Exercise brief. For the entries that follow, say how many lines hold the string "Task", with nothing else in the reply.

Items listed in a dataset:
╔══

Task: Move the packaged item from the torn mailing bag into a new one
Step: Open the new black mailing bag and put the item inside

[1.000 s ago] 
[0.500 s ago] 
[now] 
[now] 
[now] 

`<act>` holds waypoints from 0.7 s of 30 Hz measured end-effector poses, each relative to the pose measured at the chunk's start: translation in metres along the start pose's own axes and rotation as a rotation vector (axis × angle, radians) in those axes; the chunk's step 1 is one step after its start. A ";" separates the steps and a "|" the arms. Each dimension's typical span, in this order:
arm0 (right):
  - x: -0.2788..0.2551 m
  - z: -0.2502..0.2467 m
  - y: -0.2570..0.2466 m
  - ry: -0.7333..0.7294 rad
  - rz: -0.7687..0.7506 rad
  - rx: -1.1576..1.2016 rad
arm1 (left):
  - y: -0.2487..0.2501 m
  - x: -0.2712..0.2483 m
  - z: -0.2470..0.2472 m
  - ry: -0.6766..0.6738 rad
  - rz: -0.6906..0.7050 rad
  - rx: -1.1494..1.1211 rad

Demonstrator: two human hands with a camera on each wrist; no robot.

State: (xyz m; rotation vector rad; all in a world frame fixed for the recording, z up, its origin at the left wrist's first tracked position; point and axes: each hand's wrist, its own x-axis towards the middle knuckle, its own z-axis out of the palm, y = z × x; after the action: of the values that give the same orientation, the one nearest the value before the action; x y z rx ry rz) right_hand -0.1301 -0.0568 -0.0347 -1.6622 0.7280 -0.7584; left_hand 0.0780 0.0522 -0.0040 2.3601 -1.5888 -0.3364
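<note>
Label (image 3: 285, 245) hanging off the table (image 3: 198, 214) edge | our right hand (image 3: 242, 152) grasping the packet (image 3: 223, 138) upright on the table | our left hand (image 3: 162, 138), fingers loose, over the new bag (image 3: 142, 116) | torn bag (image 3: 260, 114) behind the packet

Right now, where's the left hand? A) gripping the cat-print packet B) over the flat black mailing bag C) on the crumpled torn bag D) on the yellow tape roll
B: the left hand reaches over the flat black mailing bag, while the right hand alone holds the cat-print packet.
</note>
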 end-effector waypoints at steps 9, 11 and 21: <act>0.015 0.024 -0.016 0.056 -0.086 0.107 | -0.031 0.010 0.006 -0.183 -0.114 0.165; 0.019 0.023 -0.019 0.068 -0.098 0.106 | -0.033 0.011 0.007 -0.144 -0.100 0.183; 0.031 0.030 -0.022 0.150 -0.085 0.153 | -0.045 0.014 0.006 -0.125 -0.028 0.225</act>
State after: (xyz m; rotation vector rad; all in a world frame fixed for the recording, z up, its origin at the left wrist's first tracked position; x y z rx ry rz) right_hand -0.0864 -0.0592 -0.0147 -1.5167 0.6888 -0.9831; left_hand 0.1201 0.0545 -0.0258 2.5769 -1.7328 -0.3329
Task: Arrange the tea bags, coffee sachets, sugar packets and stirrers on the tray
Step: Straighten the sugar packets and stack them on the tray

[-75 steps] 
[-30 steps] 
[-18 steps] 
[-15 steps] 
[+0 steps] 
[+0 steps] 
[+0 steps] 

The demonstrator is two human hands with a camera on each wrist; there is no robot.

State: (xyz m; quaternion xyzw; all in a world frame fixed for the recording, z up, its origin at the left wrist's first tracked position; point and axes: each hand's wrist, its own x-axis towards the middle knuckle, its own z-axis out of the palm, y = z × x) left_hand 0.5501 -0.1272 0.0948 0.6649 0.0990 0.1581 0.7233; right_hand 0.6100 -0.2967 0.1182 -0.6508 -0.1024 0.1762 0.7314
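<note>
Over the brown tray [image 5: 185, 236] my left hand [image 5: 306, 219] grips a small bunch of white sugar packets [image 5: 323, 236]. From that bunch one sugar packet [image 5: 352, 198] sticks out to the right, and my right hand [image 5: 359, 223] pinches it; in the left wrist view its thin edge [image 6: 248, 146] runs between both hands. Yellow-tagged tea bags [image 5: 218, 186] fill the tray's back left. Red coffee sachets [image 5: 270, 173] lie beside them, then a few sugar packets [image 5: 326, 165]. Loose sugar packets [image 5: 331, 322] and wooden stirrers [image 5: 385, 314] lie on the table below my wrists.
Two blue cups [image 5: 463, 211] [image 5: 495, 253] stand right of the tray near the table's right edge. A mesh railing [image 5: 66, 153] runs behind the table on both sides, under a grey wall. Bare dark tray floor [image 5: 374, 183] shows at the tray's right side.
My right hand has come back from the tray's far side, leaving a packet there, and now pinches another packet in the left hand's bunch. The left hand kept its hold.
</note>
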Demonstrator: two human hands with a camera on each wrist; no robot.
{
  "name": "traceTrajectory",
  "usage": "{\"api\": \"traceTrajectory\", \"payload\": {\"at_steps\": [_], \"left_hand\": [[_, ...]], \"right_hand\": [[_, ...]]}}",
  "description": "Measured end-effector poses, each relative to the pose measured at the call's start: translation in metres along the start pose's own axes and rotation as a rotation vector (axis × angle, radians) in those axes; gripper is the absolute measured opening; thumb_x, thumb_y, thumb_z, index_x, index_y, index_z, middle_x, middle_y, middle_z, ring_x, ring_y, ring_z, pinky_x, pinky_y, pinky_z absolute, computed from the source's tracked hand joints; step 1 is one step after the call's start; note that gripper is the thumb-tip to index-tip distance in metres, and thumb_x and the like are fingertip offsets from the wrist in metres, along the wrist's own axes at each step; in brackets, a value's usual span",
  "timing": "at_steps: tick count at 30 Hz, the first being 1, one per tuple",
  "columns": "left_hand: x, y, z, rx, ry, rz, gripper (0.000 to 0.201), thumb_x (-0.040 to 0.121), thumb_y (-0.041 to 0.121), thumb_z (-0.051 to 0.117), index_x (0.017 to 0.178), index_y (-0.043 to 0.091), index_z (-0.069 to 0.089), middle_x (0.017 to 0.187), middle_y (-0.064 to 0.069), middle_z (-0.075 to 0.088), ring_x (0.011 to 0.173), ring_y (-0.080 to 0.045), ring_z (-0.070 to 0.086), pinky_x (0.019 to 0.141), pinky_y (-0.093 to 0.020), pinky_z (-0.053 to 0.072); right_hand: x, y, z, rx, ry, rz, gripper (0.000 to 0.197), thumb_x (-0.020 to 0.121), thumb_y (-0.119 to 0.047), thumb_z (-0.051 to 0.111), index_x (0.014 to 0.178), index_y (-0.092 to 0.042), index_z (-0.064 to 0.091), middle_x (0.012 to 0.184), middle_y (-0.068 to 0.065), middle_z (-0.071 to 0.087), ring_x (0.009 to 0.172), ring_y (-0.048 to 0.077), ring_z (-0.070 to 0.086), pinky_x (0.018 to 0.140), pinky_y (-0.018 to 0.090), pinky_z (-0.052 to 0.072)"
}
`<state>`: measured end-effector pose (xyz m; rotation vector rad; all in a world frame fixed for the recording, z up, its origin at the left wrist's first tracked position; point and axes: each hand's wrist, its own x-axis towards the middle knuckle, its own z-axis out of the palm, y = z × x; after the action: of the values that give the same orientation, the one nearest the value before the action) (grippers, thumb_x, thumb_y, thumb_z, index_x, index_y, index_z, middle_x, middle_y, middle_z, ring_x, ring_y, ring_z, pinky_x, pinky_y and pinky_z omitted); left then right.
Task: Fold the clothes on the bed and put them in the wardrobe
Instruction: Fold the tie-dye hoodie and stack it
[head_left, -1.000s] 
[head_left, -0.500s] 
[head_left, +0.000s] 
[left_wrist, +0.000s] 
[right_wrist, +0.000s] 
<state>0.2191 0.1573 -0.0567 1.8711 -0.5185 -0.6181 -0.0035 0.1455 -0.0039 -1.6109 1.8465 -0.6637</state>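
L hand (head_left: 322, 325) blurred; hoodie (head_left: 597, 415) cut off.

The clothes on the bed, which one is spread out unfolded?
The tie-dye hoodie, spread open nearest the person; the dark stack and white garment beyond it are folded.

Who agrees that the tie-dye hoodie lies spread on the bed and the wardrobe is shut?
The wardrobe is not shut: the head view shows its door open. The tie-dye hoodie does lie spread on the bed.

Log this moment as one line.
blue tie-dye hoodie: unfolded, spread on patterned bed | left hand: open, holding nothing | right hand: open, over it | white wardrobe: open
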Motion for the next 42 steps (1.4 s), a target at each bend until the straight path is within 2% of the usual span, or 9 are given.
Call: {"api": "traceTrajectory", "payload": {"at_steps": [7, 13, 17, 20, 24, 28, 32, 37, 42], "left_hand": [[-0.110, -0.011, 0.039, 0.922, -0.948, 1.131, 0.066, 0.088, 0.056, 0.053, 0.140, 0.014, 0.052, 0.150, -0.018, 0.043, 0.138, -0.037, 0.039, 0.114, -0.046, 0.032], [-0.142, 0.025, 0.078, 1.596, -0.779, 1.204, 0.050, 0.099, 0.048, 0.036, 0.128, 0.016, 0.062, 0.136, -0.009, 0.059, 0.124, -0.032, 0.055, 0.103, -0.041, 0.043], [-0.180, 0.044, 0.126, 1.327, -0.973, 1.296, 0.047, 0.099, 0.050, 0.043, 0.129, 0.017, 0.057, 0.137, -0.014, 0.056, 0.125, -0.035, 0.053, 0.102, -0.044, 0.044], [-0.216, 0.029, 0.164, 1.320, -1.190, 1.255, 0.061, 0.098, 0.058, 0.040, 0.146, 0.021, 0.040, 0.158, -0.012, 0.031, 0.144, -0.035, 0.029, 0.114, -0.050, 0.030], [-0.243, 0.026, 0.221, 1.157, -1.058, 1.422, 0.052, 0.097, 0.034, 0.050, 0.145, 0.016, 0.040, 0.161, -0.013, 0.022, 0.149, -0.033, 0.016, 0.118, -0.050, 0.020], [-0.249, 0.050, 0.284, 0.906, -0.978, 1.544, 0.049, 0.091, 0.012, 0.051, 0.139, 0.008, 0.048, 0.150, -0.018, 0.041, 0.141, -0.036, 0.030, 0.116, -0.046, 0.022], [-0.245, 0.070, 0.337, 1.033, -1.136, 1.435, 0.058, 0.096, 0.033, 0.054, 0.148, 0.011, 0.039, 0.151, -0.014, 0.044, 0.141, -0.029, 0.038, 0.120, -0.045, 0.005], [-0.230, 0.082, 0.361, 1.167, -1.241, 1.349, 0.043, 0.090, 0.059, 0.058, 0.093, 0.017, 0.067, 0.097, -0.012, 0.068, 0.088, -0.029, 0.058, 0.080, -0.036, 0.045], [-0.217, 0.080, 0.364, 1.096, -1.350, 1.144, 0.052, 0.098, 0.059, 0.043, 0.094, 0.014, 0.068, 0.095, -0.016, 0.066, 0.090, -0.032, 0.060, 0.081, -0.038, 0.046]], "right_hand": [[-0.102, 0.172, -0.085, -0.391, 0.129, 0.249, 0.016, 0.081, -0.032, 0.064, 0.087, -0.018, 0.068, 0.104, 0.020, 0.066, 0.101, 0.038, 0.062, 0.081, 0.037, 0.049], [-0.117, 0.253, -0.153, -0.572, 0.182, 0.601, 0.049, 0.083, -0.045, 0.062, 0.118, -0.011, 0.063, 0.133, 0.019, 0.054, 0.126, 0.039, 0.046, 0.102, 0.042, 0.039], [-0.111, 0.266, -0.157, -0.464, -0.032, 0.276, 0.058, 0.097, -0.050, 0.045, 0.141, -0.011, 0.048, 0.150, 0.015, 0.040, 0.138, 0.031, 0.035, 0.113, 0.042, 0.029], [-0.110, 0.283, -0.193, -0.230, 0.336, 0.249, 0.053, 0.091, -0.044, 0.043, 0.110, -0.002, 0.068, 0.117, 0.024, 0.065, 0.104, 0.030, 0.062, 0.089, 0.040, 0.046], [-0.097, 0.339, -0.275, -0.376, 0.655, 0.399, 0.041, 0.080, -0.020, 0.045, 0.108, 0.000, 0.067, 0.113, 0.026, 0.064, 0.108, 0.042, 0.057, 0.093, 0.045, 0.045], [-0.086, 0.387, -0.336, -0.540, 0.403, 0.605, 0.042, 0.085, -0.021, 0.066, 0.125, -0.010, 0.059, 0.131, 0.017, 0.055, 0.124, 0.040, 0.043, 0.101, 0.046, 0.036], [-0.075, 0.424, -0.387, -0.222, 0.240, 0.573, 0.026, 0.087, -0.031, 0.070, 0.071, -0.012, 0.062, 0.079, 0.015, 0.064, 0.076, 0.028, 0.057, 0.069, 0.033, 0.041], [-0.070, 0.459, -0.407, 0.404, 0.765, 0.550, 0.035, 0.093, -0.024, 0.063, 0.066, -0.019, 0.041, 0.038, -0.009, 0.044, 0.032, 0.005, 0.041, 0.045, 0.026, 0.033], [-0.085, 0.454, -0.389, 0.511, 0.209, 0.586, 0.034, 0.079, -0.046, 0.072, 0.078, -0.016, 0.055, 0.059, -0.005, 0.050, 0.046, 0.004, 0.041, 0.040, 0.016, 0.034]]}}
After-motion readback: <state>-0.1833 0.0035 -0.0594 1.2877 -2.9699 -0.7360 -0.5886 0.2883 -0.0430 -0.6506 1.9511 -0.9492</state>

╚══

Written solution. 3